## RECORDED DATA:
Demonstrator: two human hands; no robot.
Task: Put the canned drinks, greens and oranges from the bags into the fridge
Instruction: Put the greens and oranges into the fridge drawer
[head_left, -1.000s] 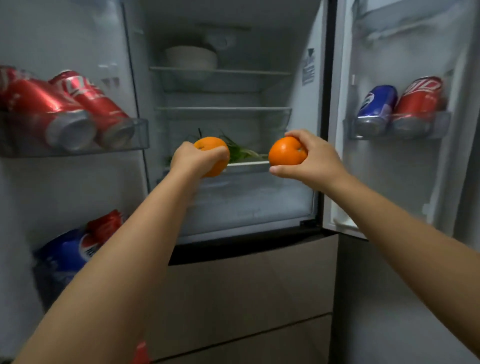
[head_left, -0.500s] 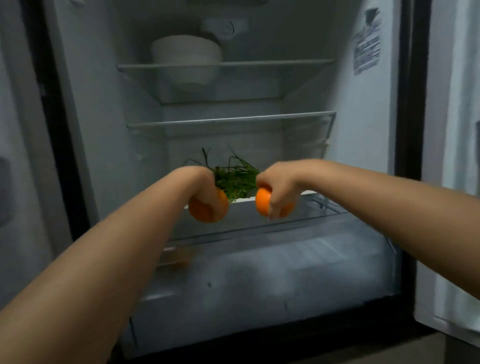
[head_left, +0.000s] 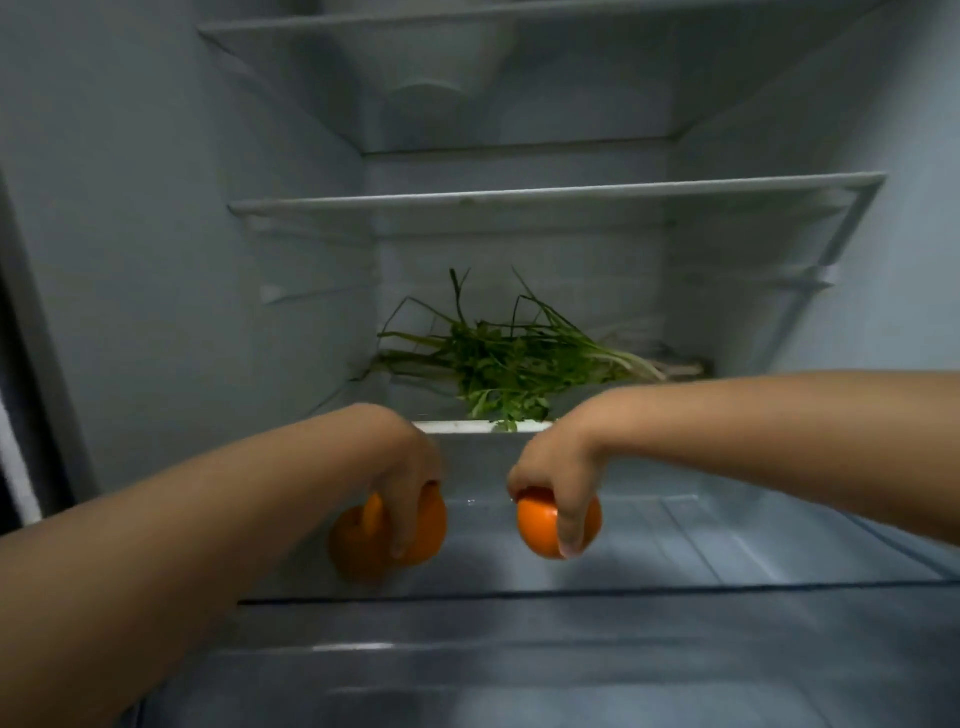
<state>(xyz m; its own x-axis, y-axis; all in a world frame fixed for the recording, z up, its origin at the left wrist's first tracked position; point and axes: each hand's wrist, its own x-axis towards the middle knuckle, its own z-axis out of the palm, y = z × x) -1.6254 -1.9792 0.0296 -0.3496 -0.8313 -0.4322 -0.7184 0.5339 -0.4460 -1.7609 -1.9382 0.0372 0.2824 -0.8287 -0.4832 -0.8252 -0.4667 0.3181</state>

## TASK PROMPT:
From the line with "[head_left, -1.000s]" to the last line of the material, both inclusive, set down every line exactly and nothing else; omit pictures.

## YOUR RESPONSE:
[head_left, -1.000s] 
[head_left, -0.500s] 
[head_left, +0.000s] 
<state>(xyz m; its own x-axis, y-axis; all in a world frame fixed for the recording, z up, its origin at the left wrist's first tracked position; point and axes: each hand's wrist, its own x-axis towards the middle knuckle, its own z-axis out of the palm, y = z × x) -1.6254 -1.9792 0.0296 -0.3496 -0.8313 -0.4322 -0.7184 0.5339 -0.4460 -1.7609 -1.9382 0.0372 0.2824 -0.8287 -0.4832 -0.8252 -0.4667 0.3181</state>

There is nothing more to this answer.